[[ Supplied information open ]]
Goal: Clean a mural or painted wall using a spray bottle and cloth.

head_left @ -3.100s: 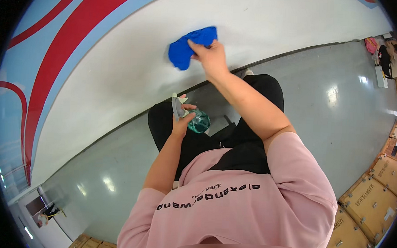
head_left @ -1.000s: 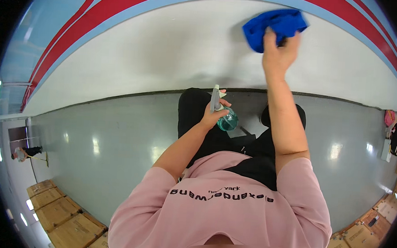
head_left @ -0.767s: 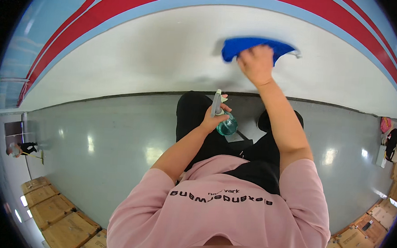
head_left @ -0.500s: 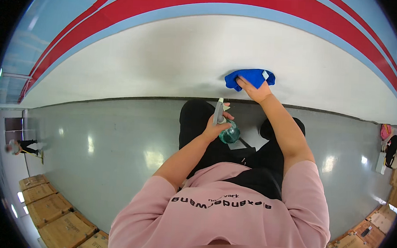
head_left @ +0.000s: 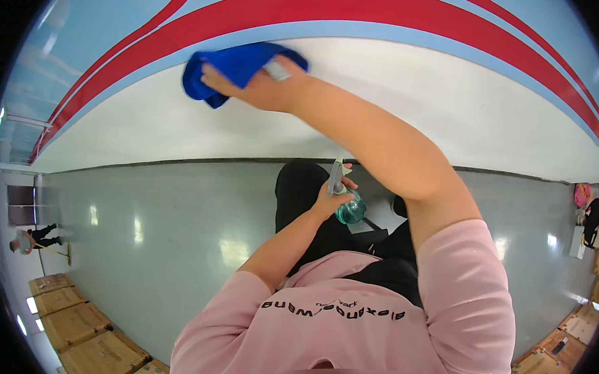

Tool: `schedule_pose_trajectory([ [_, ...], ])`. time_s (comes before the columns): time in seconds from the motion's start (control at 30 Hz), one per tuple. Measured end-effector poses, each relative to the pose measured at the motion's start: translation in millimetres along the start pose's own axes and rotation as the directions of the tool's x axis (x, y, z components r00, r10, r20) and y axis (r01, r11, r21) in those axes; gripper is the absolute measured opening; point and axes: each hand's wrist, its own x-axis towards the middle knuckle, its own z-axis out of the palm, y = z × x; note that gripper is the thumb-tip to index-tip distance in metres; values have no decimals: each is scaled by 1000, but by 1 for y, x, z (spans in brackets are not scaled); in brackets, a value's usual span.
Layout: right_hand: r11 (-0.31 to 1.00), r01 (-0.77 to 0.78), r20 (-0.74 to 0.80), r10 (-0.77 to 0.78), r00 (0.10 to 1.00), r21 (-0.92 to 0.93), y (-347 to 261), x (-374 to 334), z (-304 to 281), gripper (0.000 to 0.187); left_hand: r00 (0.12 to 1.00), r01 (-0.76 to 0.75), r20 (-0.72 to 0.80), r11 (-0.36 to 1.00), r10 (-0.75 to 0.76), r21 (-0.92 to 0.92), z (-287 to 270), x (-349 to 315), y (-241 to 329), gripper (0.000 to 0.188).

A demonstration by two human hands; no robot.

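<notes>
The person's right hand point(head_left: 269, 94) had carried the blue cloth point(head_left: 235, 63) from low on the white wall point(head_left: 399, 91) up and leftward to the light blue stripe point(head_left: 389, 33), the right forearm point(head_left: 363, 133) now reaching across.

Two lines of black lettering point(head_left: 334, 311) cross the pink shirt point(head_left: 372, 346).
</notes>
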Motion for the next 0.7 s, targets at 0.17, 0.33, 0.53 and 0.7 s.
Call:
schedule_pose_trajectory([
  [0.17, 999, 34, -51, -33, 998, 29, -1, 30, -11, 51, 994, 73, -86, 997, -72, 5, -3, -1, -7, 70],
  [0.33, 969, -128, 111, 106, 988, 210, -68, -30, -11, 49, 998, -42, -42, 999, 42, -6, 0, -1, -4, 71],
  [0.53, -530, -272, 550, 484, 681, 803, -106, -157, -2, 43, 1000, -28, 9, 999, 29, -25, -4, -3, 7, 72],
  [0.7, -511, -445, 672, 468, 574, 736, -97, -175, -2, 54, 998, -8, 60, 1000, 7, 24, -13, -2, 7, 72],
])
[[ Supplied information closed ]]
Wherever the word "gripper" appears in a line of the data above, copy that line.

Tool: `schedule_pose_trajectory([ [_, ...], ])`. time_s (comes before the columns): time in seconds from the motion's start (control at 30 Hz), one per tuple. Measured end-effector poses, each relative to the pose measured at the motion's start: translation in millimetres along the start pose's own axes and rotation as the directions of the tool's x axis (x, y, z components r00, r10, r20) and y axis (r01, r11, r21) in those axes; gripper is the absolute measured opening; point and axes: each hand's wrist, its own x-axis towards the middle knuckle, its own z-axis out of the palm, y = z × x; note that gripper is the thumb-tip to index-tip distance in metres; values have no decimals: each is scaled by 1000, but by 1 for y, x, z (spans in brackets are not scaled); in brackets, a value's usual span.
Layout: right_hand: r11 (-0.31 to 1.00), r01 (-0.77 to 0.78), r20 (-0.74 to 0.80), r10 (-0.77 to 0.78), r00 (0.10 to 1.00), r21 (-0.92 to 0.93), y (-347 to 261), x (-374 to 334), z (-304 to 281), gripper (0.000 to 0.187); left_hand: r00 (0.12 to 1.00), r01 (-0.76 to 0.75), r20 (-0.72 to 0.80), r11 (-0.36 to 1.00), r10 (-0.75 to 0.76), r21 (-0.92 to 0.92), z (-287 to 270), x (-349 to 315), y (-241 to 329), gripper (0.000 to 0.188).

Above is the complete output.